Security Update for Windows OLE to Address Remote Code Execution (MS16-030)

ITS Advisory Number: 
2016-046
Date(s) Issued: 
Tuesday, March 8, 2016
Subject: 
Security Update for Windows OLE to Address Remote Code Execution (MS16-030)
Overview: 

Multiple vulnerabilities have been discovered in Microsoft Windows OLE, which could allow remote code execution. Successful exploitation of this vulnerability could result in an attacker gaining the same privileges as the logged on user. Depending on the privileges associated with the user, an attacker could then install programs; view, change, or delete data; or create new accounts with full user rights.

Systems Affected: 
  • Microsoft Windows Vista
  • Microsoft Windows Server 2008
  • Microsoft Windows 2008 R2
  • Microsoft Windows 7
  • Microsoft Windows 8.1
  • Microsoft Windows RT 8.1
  • Microsoft Windows Server 2012
  • Microsoft Windows Server 2012 R2
  • Microsoft Windows 10
  • Microsoft Server Core Installation Option
    • Microsoft Windows Server 2008 32bit SP2
    • Microsoft Windows Server 2008 64bit SP2
    • Microsoft Windows Server 2008 R2
    • Microsoft Windows Server 2012
    • Microsoft Windows Server 2012 R2
RISK
GOVERNMENT
Large and medium government entities: 
High
Small government entities: 
High
BUSINESS
Large and medium business entities: 
High
Small business entities: 
High
Home Users: 
High
Description: 

Multiple Windows OLE memory remote code execution vulnerabilities have been discovered. The details are as follows:

Remote code execution vulnerabilities exist when Microsoft Windows OLE fails to properly validate user input. An attacker could use the vulnerabilities to execute malicious code. To exploit the vulnerabilities, an attacker would have to convince a user to open either a specially crafted file or a program from either a webpage or an email message. [CVE-2016-0091 and CVE-2016-0092]

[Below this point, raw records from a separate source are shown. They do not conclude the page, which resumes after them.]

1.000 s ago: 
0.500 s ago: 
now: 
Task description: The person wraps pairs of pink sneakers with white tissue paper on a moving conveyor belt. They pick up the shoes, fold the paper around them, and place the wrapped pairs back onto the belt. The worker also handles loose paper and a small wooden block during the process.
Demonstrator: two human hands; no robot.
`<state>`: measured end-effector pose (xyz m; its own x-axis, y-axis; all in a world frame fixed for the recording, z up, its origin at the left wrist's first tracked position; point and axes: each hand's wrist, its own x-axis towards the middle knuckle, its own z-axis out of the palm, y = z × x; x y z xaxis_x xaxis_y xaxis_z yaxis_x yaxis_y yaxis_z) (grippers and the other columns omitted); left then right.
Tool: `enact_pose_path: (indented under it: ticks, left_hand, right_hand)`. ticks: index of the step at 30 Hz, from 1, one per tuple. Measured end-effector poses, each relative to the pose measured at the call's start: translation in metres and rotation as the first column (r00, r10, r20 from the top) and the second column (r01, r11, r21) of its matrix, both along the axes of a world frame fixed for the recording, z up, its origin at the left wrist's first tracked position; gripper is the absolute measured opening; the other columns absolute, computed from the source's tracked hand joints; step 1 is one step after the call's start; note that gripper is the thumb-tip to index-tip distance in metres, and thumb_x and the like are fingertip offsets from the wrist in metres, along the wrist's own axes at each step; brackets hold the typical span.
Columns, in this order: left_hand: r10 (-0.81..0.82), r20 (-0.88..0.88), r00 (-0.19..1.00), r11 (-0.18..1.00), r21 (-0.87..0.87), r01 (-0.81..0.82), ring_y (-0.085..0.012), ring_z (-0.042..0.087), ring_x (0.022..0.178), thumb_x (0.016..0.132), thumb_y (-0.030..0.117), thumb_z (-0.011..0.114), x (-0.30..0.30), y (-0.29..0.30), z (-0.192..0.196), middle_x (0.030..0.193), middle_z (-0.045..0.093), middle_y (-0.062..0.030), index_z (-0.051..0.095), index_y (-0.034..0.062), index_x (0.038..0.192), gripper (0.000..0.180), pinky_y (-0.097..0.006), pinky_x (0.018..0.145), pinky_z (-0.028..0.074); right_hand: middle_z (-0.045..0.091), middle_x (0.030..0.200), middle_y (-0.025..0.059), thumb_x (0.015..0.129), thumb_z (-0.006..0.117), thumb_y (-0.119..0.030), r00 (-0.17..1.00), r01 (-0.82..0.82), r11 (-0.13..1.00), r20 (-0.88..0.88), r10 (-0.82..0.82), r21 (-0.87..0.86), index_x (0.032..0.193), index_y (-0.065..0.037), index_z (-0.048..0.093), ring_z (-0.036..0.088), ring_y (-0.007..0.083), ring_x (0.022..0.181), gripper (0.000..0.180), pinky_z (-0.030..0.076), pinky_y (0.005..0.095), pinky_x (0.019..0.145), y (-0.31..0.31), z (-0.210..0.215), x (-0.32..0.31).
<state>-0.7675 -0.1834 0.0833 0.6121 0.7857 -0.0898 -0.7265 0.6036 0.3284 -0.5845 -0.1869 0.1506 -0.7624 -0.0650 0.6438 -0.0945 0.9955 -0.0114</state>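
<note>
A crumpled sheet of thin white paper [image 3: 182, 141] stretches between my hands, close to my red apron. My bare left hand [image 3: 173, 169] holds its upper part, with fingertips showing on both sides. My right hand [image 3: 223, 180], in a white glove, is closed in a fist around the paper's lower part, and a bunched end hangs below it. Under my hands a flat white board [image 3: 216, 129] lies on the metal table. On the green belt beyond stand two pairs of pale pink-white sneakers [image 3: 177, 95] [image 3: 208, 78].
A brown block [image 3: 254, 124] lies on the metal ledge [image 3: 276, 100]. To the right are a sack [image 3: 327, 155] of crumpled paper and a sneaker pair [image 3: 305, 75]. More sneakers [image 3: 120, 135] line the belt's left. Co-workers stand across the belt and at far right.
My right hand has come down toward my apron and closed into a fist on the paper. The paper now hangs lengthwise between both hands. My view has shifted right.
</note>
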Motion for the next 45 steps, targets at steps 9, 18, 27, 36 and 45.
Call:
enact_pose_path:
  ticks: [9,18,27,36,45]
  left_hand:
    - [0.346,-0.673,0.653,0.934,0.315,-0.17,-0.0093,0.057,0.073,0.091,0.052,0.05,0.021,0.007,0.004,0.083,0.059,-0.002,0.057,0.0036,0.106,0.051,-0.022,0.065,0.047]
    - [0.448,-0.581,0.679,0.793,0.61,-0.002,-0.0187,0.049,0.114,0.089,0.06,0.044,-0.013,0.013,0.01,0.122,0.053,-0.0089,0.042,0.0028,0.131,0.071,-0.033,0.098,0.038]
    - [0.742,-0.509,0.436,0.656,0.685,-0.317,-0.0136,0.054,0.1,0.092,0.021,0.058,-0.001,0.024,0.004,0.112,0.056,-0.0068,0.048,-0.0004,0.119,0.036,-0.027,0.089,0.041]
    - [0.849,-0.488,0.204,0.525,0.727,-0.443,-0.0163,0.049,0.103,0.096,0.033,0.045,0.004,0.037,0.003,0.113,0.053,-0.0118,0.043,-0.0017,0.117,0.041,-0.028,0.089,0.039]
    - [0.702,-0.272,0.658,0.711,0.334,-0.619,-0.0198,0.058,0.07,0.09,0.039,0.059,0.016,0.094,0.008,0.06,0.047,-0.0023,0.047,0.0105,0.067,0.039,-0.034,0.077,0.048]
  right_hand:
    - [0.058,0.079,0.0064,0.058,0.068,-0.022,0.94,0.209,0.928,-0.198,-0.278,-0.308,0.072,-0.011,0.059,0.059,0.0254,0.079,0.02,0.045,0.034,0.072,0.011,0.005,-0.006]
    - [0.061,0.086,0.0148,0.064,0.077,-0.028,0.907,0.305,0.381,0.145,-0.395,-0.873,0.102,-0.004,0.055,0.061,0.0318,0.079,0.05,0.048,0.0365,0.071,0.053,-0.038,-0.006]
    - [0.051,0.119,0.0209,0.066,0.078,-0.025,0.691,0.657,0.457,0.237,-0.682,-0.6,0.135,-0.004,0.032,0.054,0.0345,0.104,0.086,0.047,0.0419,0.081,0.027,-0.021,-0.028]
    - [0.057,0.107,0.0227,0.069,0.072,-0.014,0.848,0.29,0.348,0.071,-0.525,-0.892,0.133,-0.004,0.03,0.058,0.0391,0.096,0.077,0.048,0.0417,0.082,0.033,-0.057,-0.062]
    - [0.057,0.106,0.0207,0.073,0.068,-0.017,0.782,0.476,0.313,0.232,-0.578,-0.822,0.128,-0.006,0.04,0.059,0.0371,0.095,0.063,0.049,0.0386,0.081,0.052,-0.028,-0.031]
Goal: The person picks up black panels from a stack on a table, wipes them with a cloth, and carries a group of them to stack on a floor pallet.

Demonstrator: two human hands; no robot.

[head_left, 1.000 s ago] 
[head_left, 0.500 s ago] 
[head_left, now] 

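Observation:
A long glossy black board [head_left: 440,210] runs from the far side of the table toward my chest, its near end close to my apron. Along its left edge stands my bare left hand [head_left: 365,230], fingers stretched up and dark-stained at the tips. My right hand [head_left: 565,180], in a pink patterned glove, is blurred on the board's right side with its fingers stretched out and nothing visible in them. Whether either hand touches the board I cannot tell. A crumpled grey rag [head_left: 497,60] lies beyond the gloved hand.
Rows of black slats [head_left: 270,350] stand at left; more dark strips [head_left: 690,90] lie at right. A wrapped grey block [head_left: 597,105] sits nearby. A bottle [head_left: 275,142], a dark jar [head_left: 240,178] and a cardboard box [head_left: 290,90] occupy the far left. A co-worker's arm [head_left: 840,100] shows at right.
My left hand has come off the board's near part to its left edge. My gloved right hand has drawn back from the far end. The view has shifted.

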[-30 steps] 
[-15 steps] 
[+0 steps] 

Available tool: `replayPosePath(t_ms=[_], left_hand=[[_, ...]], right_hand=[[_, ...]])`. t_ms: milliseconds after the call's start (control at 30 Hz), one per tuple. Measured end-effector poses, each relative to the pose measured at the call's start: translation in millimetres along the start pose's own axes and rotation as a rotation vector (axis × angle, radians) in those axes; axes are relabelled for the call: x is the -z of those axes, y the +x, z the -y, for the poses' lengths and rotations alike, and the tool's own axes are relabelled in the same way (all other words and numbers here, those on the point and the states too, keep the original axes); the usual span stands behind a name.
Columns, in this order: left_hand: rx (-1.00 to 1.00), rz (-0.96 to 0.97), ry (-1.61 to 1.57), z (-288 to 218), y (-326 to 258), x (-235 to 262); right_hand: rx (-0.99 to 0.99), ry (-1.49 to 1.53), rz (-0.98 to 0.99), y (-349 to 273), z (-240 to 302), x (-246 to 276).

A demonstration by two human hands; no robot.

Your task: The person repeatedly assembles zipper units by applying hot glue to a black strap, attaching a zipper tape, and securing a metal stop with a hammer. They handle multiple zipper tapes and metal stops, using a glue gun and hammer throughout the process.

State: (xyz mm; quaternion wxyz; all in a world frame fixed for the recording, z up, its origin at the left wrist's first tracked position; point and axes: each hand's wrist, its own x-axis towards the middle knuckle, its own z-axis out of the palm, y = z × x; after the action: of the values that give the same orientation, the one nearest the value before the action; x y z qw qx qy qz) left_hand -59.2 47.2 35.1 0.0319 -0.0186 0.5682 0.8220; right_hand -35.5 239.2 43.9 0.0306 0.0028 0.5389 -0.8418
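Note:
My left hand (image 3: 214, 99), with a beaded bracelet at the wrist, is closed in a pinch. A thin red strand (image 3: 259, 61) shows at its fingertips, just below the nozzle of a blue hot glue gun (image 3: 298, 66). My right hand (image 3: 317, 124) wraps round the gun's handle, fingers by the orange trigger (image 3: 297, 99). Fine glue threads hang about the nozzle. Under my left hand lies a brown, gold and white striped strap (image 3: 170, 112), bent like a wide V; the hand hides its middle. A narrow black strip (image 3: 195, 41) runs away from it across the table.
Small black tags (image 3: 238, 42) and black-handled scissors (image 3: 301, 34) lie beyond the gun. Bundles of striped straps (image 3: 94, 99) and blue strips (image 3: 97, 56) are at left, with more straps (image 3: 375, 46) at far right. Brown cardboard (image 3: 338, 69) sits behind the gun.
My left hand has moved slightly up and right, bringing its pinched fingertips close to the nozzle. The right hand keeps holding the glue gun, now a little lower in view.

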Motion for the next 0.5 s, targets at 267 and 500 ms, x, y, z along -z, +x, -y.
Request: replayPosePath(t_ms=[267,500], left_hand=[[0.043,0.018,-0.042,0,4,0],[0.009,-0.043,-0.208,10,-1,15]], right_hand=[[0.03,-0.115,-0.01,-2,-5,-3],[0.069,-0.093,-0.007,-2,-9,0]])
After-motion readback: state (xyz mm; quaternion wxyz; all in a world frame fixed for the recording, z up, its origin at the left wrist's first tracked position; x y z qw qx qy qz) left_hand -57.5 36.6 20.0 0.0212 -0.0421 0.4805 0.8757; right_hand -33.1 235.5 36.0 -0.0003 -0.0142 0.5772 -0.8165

An attacker who successfully exploits these vulnerabilities at worst, could take control of an affected system. Depending on the privileges associated with the user, an attacker could then install programs; view, change, or delete data; or create new accounts with full user rights.

Actions: 
  • After appropriate testing, apply appropriate patches provided by Microsoft to vulnerable systems, immediately.
  • Run all software as a non-privileged user (one without administrative privileges) to diminish the effects of a successful attack.
  • Remind users not to visit un-trusted websites or follow links provided by unknown or un-trusted sources.
  • Inform and educate users regarding the threats posed by hypertext links contained in emails or attachments especially from un-trusted sources.